C’ÉTAIT TROP BEAU : une affaire rondement menée, avalisée par l’ONU et qui, comme l’a rappelé Alain Juppé, a permis d’éviter un bain de sang à Benghazi. L’encre de la résolution 1 973 n’était pas encore sèche que tout le monde se ravisait ; d’abord la Chine et la Russie, toutes étonnées de n’avoir pas utilisé leur veto et qui trouvent aujourd’hui toutes sortes de défauts à l’intervention. Le comble du culot, c’est un représentant de la Tchétchénie (soumise par la force à Moscou), qui dénonce une bataille contre l’islam ; ensuite, l’Italie, tiraillée entre un Berlusconi plutôt favorable aux opérations aériennes et un Franco Frattini, ministre des Affaires étrangères, très ombrageux depuis que la France a pris le leadership de l’opération ; puis, en Grande-Bretagne, le Parlement qui critique le Premier ministre David Cameron tout en admettant qu’il y a bel et bien une dimension humanitaire dans l’intervention ; ici, en France, Martine Aubry approuve l’initiative de Nicolas Sarkozy mais lui reproche « d’avoir perdu trois semaines ». S’il avait envoyé les avions français dans l’espace aérien libyen sans l’aval de l’ONU, elle lui aurait reproché l’illégalité de son action ; enfin, Barack Obama lui-même, soumis à un tir de barrage du Congrès qui rappelle fièrement qu’il est le seul à pouvoir déclarer la guerre à un pays étranger. Alors, Obama en fait trop ? Non, pas assez : il a eu l’audace de programmer un périple en Amérique latine alors que les pilotes américains risquaient leur vie dans le ciel de Tripoli. Du coup, le malheureux président fait diffuser des photos le montrant en conciliabule avec ses conseillers pendant son séjour au Brésil.

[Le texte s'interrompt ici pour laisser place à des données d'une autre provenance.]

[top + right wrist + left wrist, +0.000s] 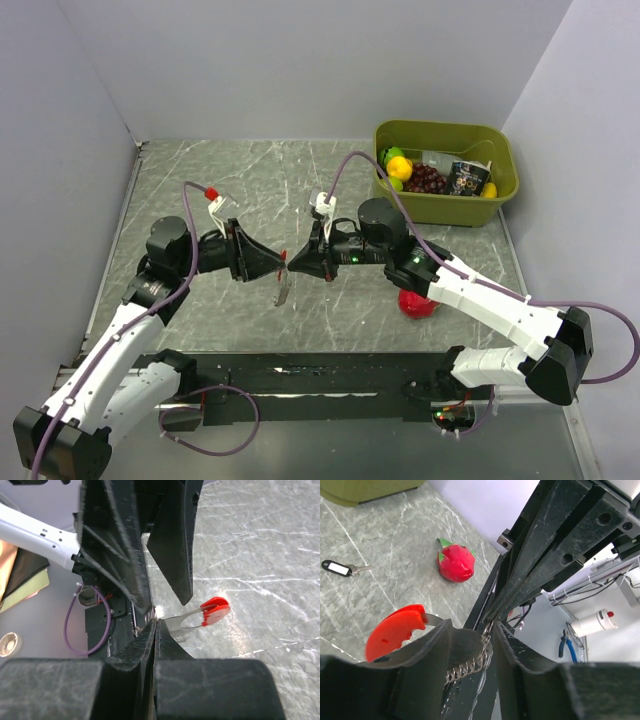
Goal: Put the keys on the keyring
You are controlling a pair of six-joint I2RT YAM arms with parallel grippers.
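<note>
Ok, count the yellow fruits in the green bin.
2. One yellow fruit lies at the left end of the green bin, next to the dark grapes; the other sits at the right end, beside the dark packet. More may be hidden underneath.

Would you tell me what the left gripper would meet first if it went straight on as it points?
Most likely the right gripper, whose shut jaws face the left gripper almost tip to tip, the keys hanging between them; depth is unclear.

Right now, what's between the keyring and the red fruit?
Nothing: bare table between keyring and red fruit, shown in the left wrist view.
</note>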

Ego froissés et intérêts bousculés.
La plupart de ces critiques sont dérisoires dans la mesure où elles révèlent seulement des ego froissés, des intérêts bousculés, de la jalousie pure et simple face à une opération dont personne ne peut nier le succès technique et militaire. Le secrétaire général de la Ligue arabe, l’Égyptien Amr Moussa détient la palme de la mauvaise foi : il a affirmé que les raids occidentaux dépassaient le mandat de l’ONU. Mais il a dû se raviser quand le secrétaire général des Nations unies, Ban Ki Moon, est allé lui rendre visite au Caire pour lui demander de prendre ses responsabilités et de ne pas raconter d’histoires. C’est cet homme-là, dont on peut discuter le sérieux, qui souhaite devenir président de l’Égypte (mais ne semble pas avoir une chance). Pour la Chine et la Russie, chacun sait que leur cynique diplomatie est axée sur le respect des régimes en place avec qui ont peut faire de bonnes affaires et qu’elles se moquent comme d’une guigne des droits de l’homme, fût-il russe ou chinois.
L’affaire se complique quand on cherche à savoir qui dirige cette machine d’une incroyable précision dont les tâches sont parfaitement assignées et dont les actions sont d’une cohérence absolue. Dimanche dernier,on a cru comprendre que les Américains avaient pris la direction des raids, mais ce n’est pas aussi clair. S’il est évident qu’il y une cohésion entre commandements français et britannique, l’ensemble de la stratégie ne semble pas avoir été défini avec une très grande précision. La France affirme qu’il n’est pas question de déposer Mouammar Kadhafi, M. Obama dit, non sans réalisme, qu’il faut en finir avec le dictateur. D’ailleurs l’aviation américaine se concentre sur les palais de Kadhafi à Tripoli, avec le vain espoir d’en faire une victime collatérale.
L’OPÉRATION CESSERA QUAND LES PRINCIPAUX OBJECTIFS AURONT ÉTÉ DÉTRUITS
L’autre aspect ennuyeux de l’opération, c’est le temps qu’elle va durer. Nicolas Sarkozy, qui allé rendre visite aux pilotes français à Solenzara (Corse), garde son sang-froid et les frappes se succèdent aux frappes. Le cours de la guerre civile en est-il inversé ? M. Obama a indiqué que l’intervention des États-Unis cesserait quand les cibles structurelles auront été détruites, ce qui est en contradiction avec la disparition souhaitée de Kadhafi. Certes, les rebelles, armés par les Occidentaux, s’organisent pour livrer de dures batailles à Misrata et à Ajdabiya. Mais les forces loyalistes forment des boucliers humains, et se battent avec une cruauté rare. L’objectif de l’intervention est donc le suivant : permettre aux insurgés de lutter à armes égales avec les soldats de Kadhafi, après avoir supprimé l’artillerie, les chars et les avions du dictateur. La révolution libyenne n’est pas au bout ses peines.